As Georg Lukàcs put it in History and Class Consciousness, when contrasting dialectics to what he called metaphysics, “in all metaphysics the object remains untouched and unaltered so that thought remains contemplative and fails to become practical; while for the dialectical method the central problem is to change reality.” Obviously, the merely contemplative status that thinking must have in mathematics is one of the things that concerns me about Meillassoux’s attempt to refute correlationism. Much better, it seems to me, is to reconsider what a dialectical materialism can do.
In response to my points here, Meillassoux may be able to assert that mathematics does have effects on being too. The natural sciences have assisted, after all, in the creation of new material beings, as well as new types of beings, and have certainly given us an effective “know how” with the real. While this is certainly practical, and suggests that mathematics is something other than merely contemplative, it does not allow us to assert that any change in the nature of being itself has come from mathematics (or from any of the hard sciences). In fact, it is difficult to see how the hard sciences could offer us any examples of the kind asserted by a dialectical theory in which being and thinking would be mutually influencing each other (unless one adopts an undesirable “quantum mysticism”). And therefore it is difficult to see how the hard sciences can offer a model for how thinking and being are actually unified, along the lines of the Parmenidean thesis Meillassoux himself wishes to rehabilitate. It would seem that Meillassoux’s position is, by Lukàcs’ standard, metaphysical rather than dialectical, even though it does qualify as a philosophical materialism.
My study of Milner’s interpretation of the notion of lalangue in Lacanian theory in the next section will give us an example of what is desired: something like a dialectical materialism on the question of the relation between thinking and being. Yet lalangue also plays a key role in what Milner considers to be the impasse in Lacan’s materialism, because Milner ultimately concludes that what is going on in lalangue cannot be called a thinking at all. Thus, it functions as a “silent” real, and the barrier between thinking and being is reinstated. This is the point I will question in my conclusion.

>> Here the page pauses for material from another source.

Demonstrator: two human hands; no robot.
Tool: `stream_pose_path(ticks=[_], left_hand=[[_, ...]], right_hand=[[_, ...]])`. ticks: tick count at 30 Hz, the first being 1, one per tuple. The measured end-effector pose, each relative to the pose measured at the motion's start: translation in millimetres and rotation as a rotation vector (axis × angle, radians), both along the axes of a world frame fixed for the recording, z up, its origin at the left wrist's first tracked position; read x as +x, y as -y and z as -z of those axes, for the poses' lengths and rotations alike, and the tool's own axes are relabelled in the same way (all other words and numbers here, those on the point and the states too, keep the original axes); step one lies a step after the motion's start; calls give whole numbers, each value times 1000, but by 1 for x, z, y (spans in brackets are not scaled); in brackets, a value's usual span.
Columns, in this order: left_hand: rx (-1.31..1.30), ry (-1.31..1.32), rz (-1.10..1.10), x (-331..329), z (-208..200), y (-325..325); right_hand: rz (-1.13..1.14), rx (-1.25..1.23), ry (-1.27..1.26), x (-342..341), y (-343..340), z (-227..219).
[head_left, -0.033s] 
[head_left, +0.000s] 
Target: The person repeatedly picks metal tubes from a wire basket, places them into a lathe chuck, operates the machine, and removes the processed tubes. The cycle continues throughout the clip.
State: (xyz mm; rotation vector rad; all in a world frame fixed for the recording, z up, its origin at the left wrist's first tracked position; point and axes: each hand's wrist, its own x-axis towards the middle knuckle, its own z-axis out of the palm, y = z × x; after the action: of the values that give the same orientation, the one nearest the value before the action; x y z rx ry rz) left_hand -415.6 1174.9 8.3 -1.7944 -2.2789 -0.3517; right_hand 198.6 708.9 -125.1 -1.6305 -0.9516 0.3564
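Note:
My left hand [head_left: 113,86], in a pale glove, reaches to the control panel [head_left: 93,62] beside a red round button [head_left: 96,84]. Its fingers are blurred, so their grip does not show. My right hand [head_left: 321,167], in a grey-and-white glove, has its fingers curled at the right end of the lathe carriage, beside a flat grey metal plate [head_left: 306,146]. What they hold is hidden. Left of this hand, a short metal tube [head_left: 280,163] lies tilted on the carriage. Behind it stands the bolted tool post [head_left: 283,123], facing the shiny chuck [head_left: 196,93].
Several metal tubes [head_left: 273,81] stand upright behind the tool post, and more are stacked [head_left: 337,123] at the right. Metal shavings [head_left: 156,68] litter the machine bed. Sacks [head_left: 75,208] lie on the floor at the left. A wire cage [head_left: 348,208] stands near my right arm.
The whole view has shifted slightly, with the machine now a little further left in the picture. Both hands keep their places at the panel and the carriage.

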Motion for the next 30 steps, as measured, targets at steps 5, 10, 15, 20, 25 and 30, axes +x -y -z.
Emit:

Lacan introduced the term lalangue in the 1970s to address what there is of the real in language — something like the very sound of a language, such as phonemes considered apart from the creation of sense. The phrase lalangue is itself written in a way that is supposed to get us to pay attention to the sound of language under or alongside its meaning, which is the very thing the term is about. Bruce Fink uses “llanguage” as an English translation for this, in which the graphically repeated,and in speech a bit elongated “l” gets us to hear the word differently, having basically the same effect— calling our attention to the thing the concept is supposed to designate.